▶ _TASK STATEMENT_
Would you reproduce exactly the lines below from the one holding "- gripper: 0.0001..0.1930" through the one holding "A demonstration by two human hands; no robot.", inclusive, and no others?

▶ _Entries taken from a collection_
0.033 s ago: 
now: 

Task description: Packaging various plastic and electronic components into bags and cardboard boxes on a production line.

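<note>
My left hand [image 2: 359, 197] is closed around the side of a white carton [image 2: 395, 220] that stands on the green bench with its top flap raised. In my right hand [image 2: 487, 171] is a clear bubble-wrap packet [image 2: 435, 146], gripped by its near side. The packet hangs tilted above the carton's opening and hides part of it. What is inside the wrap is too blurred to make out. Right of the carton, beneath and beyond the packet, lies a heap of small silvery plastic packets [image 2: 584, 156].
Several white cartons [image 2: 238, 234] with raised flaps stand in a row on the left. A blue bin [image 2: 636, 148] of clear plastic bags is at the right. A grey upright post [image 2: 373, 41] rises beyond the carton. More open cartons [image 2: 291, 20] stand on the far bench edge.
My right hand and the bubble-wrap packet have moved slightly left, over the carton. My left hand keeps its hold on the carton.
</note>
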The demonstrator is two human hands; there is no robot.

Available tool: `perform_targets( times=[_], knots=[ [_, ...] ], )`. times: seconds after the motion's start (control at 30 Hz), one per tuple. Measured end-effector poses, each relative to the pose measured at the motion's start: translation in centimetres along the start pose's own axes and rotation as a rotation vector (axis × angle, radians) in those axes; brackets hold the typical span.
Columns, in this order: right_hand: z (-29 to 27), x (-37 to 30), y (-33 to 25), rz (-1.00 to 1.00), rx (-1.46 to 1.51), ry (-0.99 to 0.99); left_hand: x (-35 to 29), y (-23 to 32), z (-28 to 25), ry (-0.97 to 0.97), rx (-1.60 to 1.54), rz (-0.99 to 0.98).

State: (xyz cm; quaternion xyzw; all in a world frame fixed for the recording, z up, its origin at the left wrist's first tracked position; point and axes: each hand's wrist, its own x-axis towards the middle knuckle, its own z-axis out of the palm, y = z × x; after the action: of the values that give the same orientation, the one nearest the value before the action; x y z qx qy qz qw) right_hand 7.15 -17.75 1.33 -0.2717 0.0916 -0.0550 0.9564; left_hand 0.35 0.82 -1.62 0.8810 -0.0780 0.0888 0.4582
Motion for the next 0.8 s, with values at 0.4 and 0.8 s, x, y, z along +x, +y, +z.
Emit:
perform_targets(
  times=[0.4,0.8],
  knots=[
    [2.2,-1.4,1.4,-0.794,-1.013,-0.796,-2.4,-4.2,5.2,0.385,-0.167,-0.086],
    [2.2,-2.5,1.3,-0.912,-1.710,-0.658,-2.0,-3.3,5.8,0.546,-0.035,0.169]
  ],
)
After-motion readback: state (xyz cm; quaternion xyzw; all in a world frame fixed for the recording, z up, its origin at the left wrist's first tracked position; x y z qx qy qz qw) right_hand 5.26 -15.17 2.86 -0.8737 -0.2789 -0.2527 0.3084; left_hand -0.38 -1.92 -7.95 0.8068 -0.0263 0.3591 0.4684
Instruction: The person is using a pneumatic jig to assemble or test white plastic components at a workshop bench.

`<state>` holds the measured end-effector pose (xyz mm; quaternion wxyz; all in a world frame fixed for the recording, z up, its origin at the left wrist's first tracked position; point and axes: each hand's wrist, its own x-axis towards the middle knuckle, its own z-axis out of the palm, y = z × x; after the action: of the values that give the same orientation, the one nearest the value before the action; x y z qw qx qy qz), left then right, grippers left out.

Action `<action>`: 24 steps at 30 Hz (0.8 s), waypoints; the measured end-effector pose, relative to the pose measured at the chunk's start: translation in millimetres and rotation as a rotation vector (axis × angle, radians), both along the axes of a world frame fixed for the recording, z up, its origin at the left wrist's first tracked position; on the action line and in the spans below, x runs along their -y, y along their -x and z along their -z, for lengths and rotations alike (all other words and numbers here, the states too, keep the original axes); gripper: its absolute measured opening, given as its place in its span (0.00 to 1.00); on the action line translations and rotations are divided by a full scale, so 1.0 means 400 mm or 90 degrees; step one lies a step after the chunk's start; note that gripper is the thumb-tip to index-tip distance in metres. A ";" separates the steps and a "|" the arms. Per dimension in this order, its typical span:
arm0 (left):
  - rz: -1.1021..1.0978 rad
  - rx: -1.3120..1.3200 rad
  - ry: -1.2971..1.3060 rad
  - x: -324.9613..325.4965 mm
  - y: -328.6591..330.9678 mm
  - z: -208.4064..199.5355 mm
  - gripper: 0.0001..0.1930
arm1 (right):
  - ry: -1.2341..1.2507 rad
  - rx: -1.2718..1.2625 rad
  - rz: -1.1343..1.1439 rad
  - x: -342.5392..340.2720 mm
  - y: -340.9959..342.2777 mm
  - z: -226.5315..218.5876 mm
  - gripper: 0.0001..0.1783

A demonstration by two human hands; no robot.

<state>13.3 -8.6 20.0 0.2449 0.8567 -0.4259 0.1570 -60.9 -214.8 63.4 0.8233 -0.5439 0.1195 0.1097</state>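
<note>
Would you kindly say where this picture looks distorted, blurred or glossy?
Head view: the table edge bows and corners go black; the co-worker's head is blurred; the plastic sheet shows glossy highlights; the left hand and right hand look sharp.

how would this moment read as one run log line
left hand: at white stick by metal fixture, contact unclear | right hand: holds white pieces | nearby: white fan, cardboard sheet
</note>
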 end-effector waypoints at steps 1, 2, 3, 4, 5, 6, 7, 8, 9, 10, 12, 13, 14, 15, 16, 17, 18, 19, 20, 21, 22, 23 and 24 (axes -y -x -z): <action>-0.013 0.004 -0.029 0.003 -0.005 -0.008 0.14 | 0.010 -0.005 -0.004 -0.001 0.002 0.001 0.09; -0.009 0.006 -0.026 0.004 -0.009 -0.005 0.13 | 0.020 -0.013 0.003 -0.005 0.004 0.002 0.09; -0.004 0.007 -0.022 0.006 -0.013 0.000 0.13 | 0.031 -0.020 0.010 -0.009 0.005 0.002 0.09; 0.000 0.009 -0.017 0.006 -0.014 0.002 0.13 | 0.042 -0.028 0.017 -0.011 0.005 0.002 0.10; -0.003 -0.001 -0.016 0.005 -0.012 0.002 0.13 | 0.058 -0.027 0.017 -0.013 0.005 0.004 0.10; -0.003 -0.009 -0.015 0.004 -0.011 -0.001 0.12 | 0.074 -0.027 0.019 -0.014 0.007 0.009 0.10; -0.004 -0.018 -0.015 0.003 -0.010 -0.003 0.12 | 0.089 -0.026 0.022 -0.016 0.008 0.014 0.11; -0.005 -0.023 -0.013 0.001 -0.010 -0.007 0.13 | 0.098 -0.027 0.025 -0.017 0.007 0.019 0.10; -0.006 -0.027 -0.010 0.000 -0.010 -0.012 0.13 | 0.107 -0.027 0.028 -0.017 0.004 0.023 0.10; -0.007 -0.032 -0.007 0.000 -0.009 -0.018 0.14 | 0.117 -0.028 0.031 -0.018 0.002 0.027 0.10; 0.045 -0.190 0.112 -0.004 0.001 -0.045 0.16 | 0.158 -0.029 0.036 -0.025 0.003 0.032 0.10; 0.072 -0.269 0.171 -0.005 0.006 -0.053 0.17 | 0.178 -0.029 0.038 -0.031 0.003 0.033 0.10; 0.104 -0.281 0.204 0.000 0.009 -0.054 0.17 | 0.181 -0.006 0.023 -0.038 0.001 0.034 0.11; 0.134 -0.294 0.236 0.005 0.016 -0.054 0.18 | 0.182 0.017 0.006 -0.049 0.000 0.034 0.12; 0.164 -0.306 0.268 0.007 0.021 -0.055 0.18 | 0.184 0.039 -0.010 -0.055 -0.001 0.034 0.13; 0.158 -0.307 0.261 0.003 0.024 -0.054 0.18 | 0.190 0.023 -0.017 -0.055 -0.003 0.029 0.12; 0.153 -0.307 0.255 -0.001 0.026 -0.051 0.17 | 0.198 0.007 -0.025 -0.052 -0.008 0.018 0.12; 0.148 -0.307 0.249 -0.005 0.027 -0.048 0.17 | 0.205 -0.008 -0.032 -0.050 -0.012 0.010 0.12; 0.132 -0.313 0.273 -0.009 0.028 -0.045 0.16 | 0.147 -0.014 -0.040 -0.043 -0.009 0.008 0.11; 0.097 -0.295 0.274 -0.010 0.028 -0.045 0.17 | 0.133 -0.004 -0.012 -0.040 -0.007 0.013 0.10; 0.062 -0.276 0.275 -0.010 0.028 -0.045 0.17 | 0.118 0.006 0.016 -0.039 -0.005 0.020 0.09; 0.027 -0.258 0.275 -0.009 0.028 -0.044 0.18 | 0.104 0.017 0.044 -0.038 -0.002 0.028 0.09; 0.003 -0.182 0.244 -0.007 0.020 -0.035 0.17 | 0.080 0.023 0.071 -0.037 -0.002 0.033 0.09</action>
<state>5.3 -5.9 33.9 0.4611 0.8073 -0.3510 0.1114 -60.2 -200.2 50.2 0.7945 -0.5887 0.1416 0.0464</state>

▶ _SOLUTION_
  - gripper: 0.0001..0.1930
arm1 (right):
  - ry: -1.2341..1.2507 rad
  - rx: -1.2718..1.2625 rad
  - rz: -1.1343..1.1439 rad
  - x: -342.5392..340.2720 mm
  - y: -340.9959..342.2777 mm
  - z: -226.5315..218.5876 mm
  - gripper: 0.0001..0.1783

A demonstration by two human hands; no robot.

The exercise is done now.